Kutschkes zusätzliches Problem: Sein Spielertyp war beim FCI seit seinem Wechsel 2017 selten gefragt. Trainer Maik Walpurgis plante ursprünglich mit einer Doppelspitze, war jedoch nach drei Spieltagen Geschichte. Dessen Nachfolger Stefan Leitl versuchte seinen vermehrt spielerischen Ansatz zunächst meist wechselweise mit Lezcano oder Kutschke zu lösen, ehe er zur neuen Saison fast nur noch auf den Paraguayer baute. Bei Alexander Nouri war der FCI-Hüne kurzzeitig wieder gesetzt, ehe Jens Keller fast völlig auf ihn verzichtete. Dynamo Dresdens einstiger Held erlebte einen stetigen Bedeutungsverlust.

Kutschke, der beim FCI einen Vertrag bis 2021 besitzt, gibt freimütig zu, dass er sich schon einige Male gedacht hat, am falschen Ort zu sein. "Ich kam von Dynamo Dresden als 16-facher Torschütze hierher und hoffte, es geht einfach so weiter. Klar gab es hier ein anderes Spielsystem, aber ich dachte, das wird schon werden. Doch es kam ganz anders", blickt Kutschke zurück, beklagt aber nicht die meist nicht auf ihn zugeschnittene Spielphilosophie. "Es hat nie jemand zu mir gesagt, dass er nicht auf mich baut. Also war es meine Aufgabe, mich anzubieten und besser zu sein als andere. Aber ich muss zugeben, dass mir das nicht immer gelungen ist", sagt Kutschke selbstkritisch.

Umso erstaunlicher, dass er nach so vielen Rückschlägen nun sofort funktionierte, als er wieder gebraucht wurde. Sein Rezept: eine professionelle Einstellung. "Ich habe einen Vertrag mit einer Verpflichtung unterschrieben. Ich habe meine Fähigkeiten, ich will kämpfen, meine Mitspieler mitreißen und versuche mit meiner Art der Mannschaft zu helfen. Wenn das gefragt ist, stehe ich meinen Mann", sagt Kutschke, nimmt aber auch das Team in die Pflicht. "Wir Spieler hatten in der vergangenen Woche ein Gespräch mit den Mitarbeitern im Verein. Da wurde einigen klar, dass es da um Arbeitsplätze und Zukunftsvisionen von Menschen geht. Vielleicht war das noch mal ein Zeichen."

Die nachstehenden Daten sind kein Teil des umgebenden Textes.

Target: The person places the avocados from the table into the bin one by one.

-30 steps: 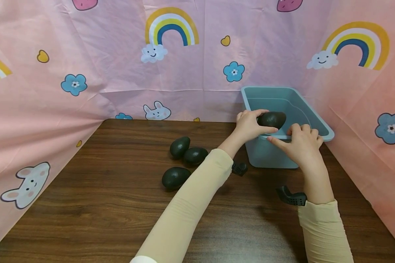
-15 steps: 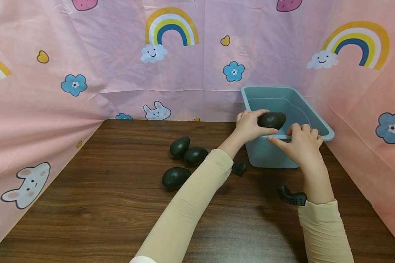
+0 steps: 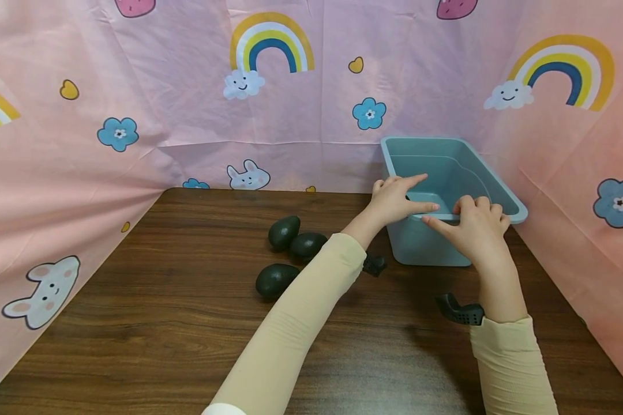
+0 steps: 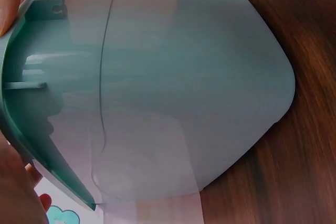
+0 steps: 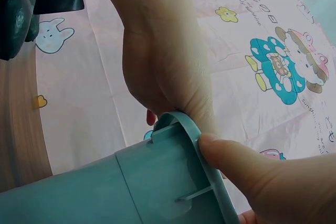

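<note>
A blue-green plastic bin stands at the back right of the table. My left hand is over its near left corner, thumb and index finger spread apart with no avocado between them. My right hand grips the bin's front rim, the thumb outside and the fingers reaching over the edge. Left of the bin lie three dark green avocados: one at the back, one beside it and one nearer the front. The near part of the bin's inside is hidden by my hands and the front wall.
The brown wooden table runs up to a pink printed cloth at the back and both sides. The bin stands close to the back and right cloth. A black wrist mount juts out from my right wrist.
My left hand has let go of the avocado it held over the bin, and that avocado is out of sight. The hand has hardly moved, and the right hand stays on the rim.
</note>
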A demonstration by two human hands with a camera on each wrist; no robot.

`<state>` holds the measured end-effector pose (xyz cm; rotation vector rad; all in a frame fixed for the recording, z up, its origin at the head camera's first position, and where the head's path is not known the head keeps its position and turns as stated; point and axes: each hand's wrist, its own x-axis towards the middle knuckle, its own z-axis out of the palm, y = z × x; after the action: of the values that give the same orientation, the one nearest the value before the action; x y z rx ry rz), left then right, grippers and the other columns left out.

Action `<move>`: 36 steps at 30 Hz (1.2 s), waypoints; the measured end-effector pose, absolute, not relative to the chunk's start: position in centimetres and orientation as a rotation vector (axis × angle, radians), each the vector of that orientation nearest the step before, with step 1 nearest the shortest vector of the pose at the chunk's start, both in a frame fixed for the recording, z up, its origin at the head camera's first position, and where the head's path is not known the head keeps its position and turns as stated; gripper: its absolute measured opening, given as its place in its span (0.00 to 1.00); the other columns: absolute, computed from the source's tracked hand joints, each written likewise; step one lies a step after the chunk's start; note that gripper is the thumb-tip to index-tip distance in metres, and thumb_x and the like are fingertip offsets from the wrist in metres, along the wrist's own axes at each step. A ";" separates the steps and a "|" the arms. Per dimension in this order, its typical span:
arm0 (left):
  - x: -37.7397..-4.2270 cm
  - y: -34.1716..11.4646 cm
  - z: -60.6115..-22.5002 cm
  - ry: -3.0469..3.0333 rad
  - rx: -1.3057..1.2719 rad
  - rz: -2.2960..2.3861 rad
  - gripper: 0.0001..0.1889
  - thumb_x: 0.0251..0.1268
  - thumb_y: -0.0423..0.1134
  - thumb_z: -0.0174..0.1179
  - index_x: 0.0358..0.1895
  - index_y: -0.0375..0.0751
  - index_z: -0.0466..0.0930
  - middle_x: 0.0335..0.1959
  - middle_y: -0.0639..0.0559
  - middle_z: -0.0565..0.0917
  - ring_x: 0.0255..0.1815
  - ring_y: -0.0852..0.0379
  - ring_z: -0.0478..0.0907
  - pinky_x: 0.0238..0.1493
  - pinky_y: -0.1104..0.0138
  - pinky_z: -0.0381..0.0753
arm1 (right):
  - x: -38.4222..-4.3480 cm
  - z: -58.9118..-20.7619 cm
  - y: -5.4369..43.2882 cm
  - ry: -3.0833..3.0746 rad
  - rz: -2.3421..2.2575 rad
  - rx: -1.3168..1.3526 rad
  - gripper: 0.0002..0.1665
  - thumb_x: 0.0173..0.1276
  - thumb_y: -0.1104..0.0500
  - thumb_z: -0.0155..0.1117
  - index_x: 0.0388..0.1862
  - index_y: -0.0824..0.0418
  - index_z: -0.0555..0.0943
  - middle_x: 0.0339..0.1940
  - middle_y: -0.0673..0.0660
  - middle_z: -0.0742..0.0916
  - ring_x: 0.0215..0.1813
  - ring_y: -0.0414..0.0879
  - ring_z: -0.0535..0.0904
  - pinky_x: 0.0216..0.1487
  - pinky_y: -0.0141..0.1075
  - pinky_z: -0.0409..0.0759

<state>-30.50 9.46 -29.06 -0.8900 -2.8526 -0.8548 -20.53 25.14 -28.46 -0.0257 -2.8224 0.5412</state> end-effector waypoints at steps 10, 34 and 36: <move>-30.8 9.0 -29.1 -2.869 -0.962 -0.777 0.41 0.58 0.72 0.51 0.75 0.66 0.53 0.73 0.66 0.56 0.75 0.58 0.43 0.70 0.56 0.34 | -20.6 -28.7 25.2 -2.819 0.548 -0.023 0.48 0.58 0.24 0.55 0.44 0.70 0.69 0.44 0.72 0.68 0.52 0.75 0.57 0.52 0.71 0.47; -30.4 6.4 -28.4 -2.867 -0.957 -0.532 0.44 0.59 0.75 0.46 0.77 0.67 0.42 0.78 0.56 0.42 0.76 0.51 0.32 0.70 0.53 0.27 | -20.6 -28.6 25.2 -2.817 0.536 -0.022 0.47 0.59 0.25 0.55 0.44 0.70 0.69 0.43 0.71 0.68 0.51 0.74 0.58 0.52 0.71 0.47; -30.4 6.2 -28.4 -2.860 -0.961 -0.530 0.45 0.58 0.75 0.47 0.77 0.67 0.42 0.78 0.56 0.42 0.76 0.51 0.31 0.70 0.53 0.28 | -20.6 -28.6 25.2 -2.821 0.535 -0.025 0.47 0.59 0.25 0.55 0.44 0.70 0.69 0.43 0.71 0.68 0.51 0.74 0.58 0.52 0.71 0.47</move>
<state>-30.36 6.22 -28.42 -0.9612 -2.8602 -0.5298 -20.60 25.16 -28.59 -0.0251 -2.8209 0.5352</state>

Jetzt hofft Kutschke, dass der Sieg in Duisburg einen Schub auslöst. "Es war ein schönes Gefühl, in Gesichter zu schauen, die sich freuen. Da ist vielen ein Stein vom Herzen gefallen", sagt der Dresdner, wiederholt aber pflichtbewusst die Worte des Trainers an die Mannschaft: "Es war erst ein ganz kleiner Schritt. Keiner darf abweichen und denken, das wird schon. Was der Sieg bewirkt, zeigt sich am Sonntag gegen Kiel."